=== GIVEN MATERIAL ===
═══

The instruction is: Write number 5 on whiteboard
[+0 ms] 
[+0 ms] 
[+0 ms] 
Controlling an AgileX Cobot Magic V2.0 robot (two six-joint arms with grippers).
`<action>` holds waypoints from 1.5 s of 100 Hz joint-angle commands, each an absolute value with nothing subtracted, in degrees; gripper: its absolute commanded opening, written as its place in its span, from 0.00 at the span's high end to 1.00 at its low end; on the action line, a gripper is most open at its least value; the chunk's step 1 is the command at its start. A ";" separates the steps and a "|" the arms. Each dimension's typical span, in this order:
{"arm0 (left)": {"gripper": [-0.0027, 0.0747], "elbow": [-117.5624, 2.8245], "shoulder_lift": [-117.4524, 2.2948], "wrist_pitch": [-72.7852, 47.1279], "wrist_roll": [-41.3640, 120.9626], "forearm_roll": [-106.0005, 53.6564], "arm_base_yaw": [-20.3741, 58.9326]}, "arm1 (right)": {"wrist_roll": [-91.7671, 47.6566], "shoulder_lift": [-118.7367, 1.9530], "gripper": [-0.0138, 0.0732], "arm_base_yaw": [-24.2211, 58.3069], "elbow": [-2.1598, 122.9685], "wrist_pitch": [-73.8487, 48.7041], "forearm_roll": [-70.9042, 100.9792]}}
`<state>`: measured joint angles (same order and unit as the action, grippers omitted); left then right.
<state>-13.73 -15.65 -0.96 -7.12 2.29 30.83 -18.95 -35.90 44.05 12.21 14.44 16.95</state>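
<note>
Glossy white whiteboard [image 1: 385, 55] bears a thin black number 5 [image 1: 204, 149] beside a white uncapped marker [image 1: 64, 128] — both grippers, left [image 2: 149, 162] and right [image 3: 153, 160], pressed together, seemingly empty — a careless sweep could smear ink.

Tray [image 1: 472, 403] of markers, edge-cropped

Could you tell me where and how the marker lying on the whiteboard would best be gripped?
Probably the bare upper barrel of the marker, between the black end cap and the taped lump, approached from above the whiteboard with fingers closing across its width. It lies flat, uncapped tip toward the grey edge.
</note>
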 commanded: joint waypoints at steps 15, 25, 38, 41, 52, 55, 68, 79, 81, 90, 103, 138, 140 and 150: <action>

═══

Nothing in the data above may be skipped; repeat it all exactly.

=== RESPONSE TO THIS TASK ===
The instruction is: Write number 5 on whiteboard
[+0 ms] 
[+0 ms] 
[+0 ms] 
Controlling an AgileX Cobot Magic V2.0 robot (two six-joint arms with grippers).
`<action>` holds waypoints from 1.5 s of 100 Hz joint-angle commands, each an absolute value with nothing subtracted, in degrees; gripper: its absolute commanded opening, written as its place in its span, from 0.00 at the span's high end to 1.00 at its low end; on the action line, a gripper is most open at its least value; the chunk's step 1 is the command at its start. A ";" separates the steps and a "|" the arms. Each dimension's typical span, in this order:
{"arm0 (left)": {"gripper": [-0.0027, 0.0747], "elbow": [-117.5624, 2.8245], "shoulder_lift": [-117.4524, 2.2948], "wrist_pitch": [-72.7852, 47.1279], "wrist_roll": [-41.3640, 120.9626], "forearm_roll": [-106.0005, 53.6564], "arm_base_yaw": [-20.3741, 58.9326]}, "arm1 (right)": {"wrist_roll": [-91.7671, 47.6566], "shoulder_lift": [-118.7367, 1.9530], "gripper": [-0.0138, 0.0732], "arm_base_yaw": [-24.2211, 58.3069], "elbow": [-2.1598, 122.9685], "wrist_pitch": [-73.8487, 48.7041], "forearm_roll": [-70.9042, 100.9792]}}
`<state>`: measured joint angles (same order and unit as the action, grippers omitted); left then right.
<state>-13.73 -15.65 -0.96 -7.12 2.29 30.83 -18.95 -35.90 44.05 12.21 14.44 16.95</state>
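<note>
Glossy white whiteboard [image 1: 385, 55] bears a thin black number 5 [image 1: 204, 149] beside a white uncapped marker [image 1: 64, 128] — both grippers, left [image 2: 149, 162] and right [image 3: 153, 160], pressed together, seemingly empty — a careless sweep could smear ink.

Tray [image 1: 472, 403] of markers, edge-cropped

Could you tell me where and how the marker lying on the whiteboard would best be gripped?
Probably the bare upper barrel of the marker, between the black end cap and the taped lump, approached from above the whiteboard with fingers closing across its width. It lies flat, uncapped tip toward the grey edge.
</note>
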 commanded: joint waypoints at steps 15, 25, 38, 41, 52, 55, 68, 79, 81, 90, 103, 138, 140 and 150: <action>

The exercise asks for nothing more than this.